EXERCISE OBJECTIVE: The answer is the complete listing below, written out again exactly.

# # # #

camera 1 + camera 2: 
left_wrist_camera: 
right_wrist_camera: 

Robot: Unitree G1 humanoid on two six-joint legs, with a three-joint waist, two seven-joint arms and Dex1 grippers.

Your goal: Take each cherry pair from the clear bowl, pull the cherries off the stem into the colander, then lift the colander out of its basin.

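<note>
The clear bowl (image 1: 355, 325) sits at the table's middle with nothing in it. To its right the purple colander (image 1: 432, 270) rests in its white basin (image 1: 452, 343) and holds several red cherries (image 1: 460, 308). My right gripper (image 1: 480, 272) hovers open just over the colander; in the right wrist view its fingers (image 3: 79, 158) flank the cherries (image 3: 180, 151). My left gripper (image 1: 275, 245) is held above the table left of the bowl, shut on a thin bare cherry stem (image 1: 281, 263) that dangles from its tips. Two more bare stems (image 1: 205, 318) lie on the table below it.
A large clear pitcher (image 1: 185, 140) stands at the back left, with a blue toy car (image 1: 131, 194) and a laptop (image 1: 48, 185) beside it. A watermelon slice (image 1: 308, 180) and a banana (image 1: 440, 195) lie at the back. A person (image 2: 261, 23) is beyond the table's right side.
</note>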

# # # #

RESPONSE AREA:
camera 1 + camera 2: 
left_wrist_camera: 
right_wrist_camera: 

Robot: Unitree G1 humanoid on two six-joint legs, with a three-joint waist, two seven-joint arms and Dex1 grippers.

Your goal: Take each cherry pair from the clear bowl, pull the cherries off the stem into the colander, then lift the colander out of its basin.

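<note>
The clear bowl (image 1: 355, 325) sits at the table's middle with nothing in it. To its right the purple colander (image 1: 432, 270) rests in its white basin (image 1: 452, 343) and holds several red cherries (image 1: 460, 308). My right gripper (image 1: 480, 272) hovers open just over the colander; in the right wrist view its fingers (image 3: 79, 158) flank the cherries (image 3: 180, 151). My left gripper (image 1: 275, 245) is held above the table left of the bowl, shut on a thin bare cherry stem (image 1: 281, 263) that dangles from its tips. Two more bare stems (image 1: 205, 318) lie on the table below it.
A large clear pitcher (image 1: 185, 140) stands at the back left, with a blue toy car (image 1: 131, 194) and a laptop (image 1: 48, 185) beside it. A watermelon slice (image 1: 308, 180) and a banana (image 1: 440, 195) lie at the back. A person (image 2: 261, 23) is beyond the table's right side.
</note>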

The exercise asks for nothing further.